Taline Oppitz

Chinelos, política e radicalização

O ano de eleições gerais em 2026 promete uma escalada ainda maior dos enfrentamentos e da polarização radicalizada

Mauro Pinheiro presenteia Comandante Nádia com chinelo Ipanema após polêmico comercial da Havaianas
Mauro Pinheiro presenteia Comandante Nádia com chinelo Ipanema após polêmico comercial da Havaianas Foto : Guilherme Vivan/CMPA/CP

O ano está chegando ao fim e não há nenhum indicativo de que 2026 será diferente no campo político. Pelo contrário. O ano que vem, de eleições gerais, promete uma escalada ainda maior dos enfrentamentos e da polarização radicalizada, em que qualquer possibilidade de diálogo está completamente fora de cena.

O último episódio envolveu o comercial de fim de ano da Havaianas, que mais uma vez foi estrelado por Fernanda Torres.
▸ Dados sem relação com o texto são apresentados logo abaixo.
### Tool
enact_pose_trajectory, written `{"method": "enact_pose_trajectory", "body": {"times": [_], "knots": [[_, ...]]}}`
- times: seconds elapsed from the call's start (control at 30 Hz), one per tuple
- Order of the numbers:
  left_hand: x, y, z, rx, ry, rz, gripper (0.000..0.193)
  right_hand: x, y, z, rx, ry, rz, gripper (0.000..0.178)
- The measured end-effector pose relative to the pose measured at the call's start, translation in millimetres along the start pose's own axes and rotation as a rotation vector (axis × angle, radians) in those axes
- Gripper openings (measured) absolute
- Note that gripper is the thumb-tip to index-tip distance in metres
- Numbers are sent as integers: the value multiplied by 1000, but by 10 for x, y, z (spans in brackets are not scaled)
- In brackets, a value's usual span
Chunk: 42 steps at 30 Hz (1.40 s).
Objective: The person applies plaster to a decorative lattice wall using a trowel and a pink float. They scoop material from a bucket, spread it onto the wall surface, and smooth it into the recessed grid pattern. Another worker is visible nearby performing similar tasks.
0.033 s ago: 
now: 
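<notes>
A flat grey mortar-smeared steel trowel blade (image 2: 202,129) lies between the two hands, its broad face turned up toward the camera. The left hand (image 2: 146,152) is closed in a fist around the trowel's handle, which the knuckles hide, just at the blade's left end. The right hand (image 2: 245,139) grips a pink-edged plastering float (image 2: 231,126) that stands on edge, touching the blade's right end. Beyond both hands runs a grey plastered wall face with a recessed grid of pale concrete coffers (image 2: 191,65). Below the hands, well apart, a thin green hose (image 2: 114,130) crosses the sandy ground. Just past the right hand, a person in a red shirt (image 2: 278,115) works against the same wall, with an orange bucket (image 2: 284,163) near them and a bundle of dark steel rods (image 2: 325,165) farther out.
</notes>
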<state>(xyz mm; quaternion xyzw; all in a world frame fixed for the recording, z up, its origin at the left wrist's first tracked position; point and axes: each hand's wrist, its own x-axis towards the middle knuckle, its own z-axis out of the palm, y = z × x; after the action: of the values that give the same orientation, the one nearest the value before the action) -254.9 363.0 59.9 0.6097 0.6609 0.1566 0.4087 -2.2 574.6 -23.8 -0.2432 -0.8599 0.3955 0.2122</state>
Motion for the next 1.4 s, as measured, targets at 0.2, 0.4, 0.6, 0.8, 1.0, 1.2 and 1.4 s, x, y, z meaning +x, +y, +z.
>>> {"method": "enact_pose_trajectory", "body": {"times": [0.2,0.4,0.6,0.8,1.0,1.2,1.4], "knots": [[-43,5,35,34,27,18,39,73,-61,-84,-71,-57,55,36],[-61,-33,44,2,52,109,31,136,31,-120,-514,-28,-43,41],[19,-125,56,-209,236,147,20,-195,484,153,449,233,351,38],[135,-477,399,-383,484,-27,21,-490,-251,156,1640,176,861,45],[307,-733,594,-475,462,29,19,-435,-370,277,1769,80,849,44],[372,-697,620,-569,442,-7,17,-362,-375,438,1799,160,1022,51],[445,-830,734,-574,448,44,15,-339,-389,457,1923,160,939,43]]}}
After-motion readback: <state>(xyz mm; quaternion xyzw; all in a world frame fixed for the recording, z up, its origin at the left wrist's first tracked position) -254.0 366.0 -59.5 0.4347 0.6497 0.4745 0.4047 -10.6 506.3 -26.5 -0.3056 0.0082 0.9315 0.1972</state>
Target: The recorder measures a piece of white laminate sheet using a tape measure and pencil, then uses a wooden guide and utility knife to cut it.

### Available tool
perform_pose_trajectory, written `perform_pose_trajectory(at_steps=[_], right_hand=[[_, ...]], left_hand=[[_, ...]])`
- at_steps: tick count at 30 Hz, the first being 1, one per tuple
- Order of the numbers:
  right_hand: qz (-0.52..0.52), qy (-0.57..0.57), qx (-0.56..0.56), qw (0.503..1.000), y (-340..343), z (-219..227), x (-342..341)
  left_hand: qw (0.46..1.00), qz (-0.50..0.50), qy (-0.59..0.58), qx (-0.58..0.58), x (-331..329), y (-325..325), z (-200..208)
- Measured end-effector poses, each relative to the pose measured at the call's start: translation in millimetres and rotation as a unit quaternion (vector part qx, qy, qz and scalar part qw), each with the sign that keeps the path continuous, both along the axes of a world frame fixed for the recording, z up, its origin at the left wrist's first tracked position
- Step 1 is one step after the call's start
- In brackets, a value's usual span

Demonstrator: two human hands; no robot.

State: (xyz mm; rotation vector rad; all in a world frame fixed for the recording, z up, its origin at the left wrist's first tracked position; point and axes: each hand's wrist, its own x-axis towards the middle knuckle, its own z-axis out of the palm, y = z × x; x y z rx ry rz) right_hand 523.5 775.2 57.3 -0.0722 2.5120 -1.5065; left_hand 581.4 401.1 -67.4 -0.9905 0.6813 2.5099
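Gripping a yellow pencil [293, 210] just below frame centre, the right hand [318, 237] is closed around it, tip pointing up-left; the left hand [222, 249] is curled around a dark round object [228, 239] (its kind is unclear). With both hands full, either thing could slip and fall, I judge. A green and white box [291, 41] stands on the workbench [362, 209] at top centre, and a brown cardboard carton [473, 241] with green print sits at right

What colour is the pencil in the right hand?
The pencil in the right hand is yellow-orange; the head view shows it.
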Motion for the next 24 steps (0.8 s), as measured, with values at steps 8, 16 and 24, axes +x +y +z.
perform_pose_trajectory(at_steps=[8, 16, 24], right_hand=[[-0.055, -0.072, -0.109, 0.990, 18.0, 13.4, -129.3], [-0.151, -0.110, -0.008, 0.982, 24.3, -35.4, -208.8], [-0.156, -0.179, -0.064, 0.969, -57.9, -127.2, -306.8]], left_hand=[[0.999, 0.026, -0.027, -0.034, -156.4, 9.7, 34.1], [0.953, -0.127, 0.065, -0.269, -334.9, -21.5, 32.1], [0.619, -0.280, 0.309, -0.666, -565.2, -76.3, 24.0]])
A produção virou alvo da direita, em função da interpretação de lideranças, que viram cunho político na produção, não perderem tempo e foram às redes comandar um boicote.

O motivo das investidas foi a fala da atriz sobre a tradicional crença de começar o ano com o pé direito para dar sorte. “Desculpa, mas eu não quero que você comece 2026 com o pé direito. Não, não é nada contra a sorte, mas vamos combinar: sorte não depende de você, né? Depende de sorte. O que eu desejo é que você comece o ano novo com os dois pés. Os dois pés na porta, os dois pés na estrada, os dois pés na jaca, os dois pés onde você quiser. Vai com tudo! De corpo e alma, da cabeça aos pés”, disse.

O embate ganhou as redes. Enquanto lideranças e militantes alinhados à direita fizeram postagens colocando fora seus chinelos da marca, um outro movimento, ridicularizando a reação e promovendo memes em defesa do uso dos chinelos, também inundou a web.

Em tempo: Líder das bancadas do PP e da liberal na Câmara de Porto Alegre, Mauro Pinheiro deu de presente para a presidente da Casa, Comandante Nádia (PL), um chinelo Ipanema, da marca Grendene, “para ela entrar o ano como pé direito".